Tinnitus is an irritating sense that you are hearing something when no real noise is present. You might hear ringing, buzzing, clicking, whistling, or roaring in your ears. You might think you’re “hearing things”, but tinnitus is a real phenomenon. Read on for more information about how to determine if you have tinnitus.
Write down everything you eat for a whole week in a journal. Also, keep track of when you experience tinnitus and note the severity of the attack. If you write down this information, you may see a pattern and learn which foods cause your tinnitus. The more you can learn to avoid tinnitus triggers, the better you will feel.
If you begin to develop any symptoms of tinnitus, you may want to see an Ears, Nose, and Throat Specialist or Audiologist. These two kinds of doctors are trained in dealing with tinnitus, so they would be able to both diagnose the condition as well as properly treat it.
Food allergies can cause symptoms which mimic tinnitus, so watching what you’re eating or drinking when your symptoms are at their worst is a great idea to help you deal with the condition. For example, caffeine is known to cause ringing in the ears, vertigo, and other tinnitus-like symptoms in some people.
Find a tinnitus support group, and attend a meeting. This environment is the right place to get the education you need, as well as the companionship and support from people who experience the same symptoms as you do. Support groups will assist you in learning how to cope with with the daily challenges of tinnitus.
Stop and listen to your home to see what white noise you hear, then use it to help you to cover up the sounds in your ears due to tinnitus. For example, in your room, open the window to see if there’s sounds outside that will cover over the ringing in your ears.
To just live a life free of tinnitus, always have background noise available. Keep a television or music player on. Run a fan. Focus your hearing on the air conditioning or refrigerator running. Tinnitus is funny in the way that if you do not hear it, it is not really happening.
Perhaps your diet is a factor of your tinnitus. Some sufferers of tinnitus find relief by implementing changes in the food they eat. Some recommend gingko biloba, vitamin B12 and giving up coffee. Change one thing at a time, so that you can determine what changes are actually affecting you.

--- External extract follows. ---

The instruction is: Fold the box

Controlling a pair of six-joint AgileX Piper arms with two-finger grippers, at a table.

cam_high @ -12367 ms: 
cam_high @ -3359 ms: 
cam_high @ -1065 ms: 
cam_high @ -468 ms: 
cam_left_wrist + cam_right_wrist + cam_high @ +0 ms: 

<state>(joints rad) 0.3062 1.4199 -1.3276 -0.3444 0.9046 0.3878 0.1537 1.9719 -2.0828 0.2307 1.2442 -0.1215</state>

If you have been formally diagnosed with tinnitus, you may be able to decrease its effects by practicing common relaxation techniques. An individual who is placed under a great deal of stress often finds that his or her tinnitus becomes far more intense as a result. Try controlled breathing, stretching, or meditation to avoid making the ringing worse.
As you can see, tinnitus is not an imaginary condition. It can get in the way of your ability to concentrate and can negatively affect your life if it is not dealt with. If you experience the symptoms of tinnitus mentioned in this article, please take time to talk about it with your doctor.